* PROBLEM DETAILS
Search the data below for the string "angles". Extract every line that contains it.

^^^^^^^^

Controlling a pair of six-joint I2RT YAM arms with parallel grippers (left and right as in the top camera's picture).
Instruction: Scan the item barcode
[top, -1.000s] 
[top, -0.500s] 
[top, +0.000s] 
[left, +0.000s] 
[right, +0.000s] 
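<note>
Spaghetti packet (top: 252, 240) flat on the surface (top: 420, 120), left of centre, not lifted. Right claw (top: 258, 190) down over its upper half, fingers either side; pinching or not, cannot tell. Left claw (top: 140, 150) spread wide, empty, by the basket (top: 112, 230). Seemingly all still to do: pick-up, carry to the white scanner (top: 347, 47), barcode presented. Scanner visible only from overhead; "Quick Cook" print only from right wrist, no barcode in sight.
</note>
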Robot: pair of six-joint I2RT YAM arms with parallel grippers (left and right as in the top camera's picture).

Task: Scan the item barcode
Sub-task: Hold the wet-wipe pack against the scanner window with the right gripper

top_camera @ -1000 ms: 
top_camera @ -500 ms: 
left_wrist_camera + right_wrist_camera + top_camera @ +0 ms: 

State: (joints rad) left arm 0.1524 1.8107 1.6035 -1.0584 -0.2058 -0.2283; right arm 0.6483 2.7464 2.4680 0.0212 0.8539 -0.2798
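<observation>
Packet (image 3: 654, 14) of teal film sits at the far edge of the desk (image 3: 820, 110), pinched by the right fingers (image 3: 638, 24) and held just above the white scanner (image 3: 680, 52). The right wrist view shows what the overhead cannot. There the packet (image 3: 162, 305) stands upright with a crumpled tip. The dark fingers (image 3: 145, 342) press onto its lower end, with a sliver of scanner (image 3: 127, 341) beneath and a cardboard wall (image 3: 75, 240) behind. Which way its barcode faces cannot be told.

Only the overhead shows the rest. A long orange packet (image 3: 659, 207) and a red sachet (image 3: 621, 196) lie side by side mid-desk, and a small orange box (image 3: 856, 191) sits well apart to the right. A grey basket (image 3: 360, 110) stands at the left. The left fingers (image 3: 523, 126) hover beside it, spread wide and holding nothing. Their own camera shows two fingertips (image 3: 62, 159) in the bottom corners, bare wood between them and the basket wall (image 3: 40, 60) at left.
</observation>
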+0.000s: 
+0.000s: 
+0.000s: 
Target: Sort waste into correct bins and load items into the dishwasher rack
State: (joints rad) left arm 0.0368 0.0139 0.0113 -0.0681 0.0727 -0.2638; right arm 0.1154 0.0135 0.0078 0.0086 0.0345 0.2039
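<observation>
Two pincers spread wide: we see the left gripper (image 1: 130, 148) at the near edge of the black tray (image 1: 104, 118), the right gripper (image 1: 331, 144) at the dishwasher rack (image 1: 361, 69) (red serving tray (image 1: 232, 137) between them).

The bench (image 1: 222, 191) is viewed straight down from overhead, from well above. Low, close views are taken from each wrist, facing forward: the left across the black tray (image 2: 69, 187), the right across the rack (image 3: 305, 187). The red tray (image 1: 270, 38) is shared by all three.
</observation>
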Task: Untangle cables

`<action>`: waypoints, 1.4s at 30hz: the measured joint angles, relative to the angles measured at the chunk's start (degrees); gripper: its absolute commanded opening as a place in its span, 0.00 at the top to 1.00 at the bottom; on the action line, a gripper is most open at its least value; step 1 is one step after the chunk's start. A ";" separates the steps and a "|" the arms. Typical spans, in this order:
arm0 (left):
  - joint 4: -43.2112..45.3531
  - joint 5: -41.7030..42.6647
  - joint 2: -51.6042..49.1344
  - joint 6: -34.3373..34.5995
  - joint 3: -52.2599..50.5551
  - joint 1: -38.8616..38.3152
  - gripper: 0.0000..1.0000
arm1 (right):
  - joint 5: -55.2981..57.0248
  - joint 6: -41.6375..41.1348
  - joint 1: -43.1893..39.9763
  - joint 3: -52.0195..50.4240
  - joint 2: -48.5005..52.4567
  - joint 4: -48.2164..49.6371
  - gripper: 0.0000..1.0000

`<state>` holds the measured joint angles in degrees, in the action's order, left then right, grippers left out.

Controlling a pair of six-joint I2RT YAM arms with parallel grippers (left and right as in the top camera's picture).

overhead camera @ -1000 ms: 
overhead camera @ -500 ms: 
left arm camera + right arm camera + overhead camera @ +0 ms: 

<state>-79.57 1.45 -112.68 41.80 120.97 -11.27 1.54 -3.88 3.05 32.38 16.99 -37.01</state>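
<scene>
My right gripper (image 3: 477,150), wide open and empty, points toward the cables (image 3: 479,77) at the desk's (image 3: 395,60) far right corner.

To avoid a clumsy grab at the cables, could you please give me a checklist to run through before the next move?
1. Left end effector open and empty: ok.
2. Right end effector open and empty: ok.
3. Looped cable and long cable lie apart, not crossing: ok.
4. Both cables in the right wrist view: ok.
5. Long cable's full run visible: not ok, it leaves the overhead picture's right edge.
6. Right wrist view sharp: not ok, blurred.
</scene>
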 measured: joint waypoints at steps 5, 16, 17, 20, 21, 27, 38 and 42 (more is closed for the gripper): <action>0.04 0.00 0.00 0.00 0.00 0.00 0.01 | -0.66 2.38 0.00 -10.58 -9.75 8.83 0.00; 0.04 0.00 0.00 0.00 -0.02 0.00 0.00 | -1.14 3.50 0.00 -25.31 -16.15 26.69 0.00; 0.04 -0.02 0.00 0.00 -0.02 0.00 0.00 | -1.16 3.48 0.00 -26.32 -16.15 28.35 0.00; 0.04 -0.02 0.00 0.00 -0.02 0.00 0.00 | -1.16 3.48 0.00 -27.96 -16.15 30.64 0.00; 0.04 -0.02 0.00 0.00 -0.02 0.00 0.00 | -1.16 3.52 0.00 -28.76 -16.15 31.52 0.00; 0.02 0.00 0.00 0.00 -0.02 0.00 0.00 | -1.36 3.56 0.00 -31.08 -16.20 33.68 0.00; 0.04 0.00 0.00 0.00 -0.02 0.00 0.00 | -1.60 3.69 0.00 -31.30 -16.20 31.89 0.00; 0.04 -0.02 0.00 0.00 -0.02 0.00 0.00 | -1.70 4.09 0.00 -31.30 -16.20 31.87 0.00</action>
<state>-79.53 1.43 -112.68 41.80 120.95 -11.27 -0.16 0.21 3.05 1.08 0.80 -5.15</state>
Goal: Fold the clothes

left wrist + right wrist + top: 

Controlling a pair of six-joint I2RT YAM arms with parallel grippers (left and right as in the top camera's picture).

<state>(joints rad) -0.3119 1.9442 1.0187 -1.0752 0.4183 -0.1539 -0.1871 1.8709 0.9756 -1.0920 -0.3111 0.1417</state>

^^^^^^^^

* TASK OUTPUT
`<action>`: waypoints, 1.4s at 30hz: the measured joint angles, relative to the angles measured at the chunk's start (degrees); gripper: its absolute commanded opening as a place in its span, 0.00 at the top to 1.00 at the bottom; on the action line, a gripper is most open at its least value; step 1 is one step after the chunk's start. A ";" separates the steps and a "|" the arms. Typical spans, in this order:
`<state>` holds the measured joint angles in degrees, in the action's order, left then right, grippers left out.

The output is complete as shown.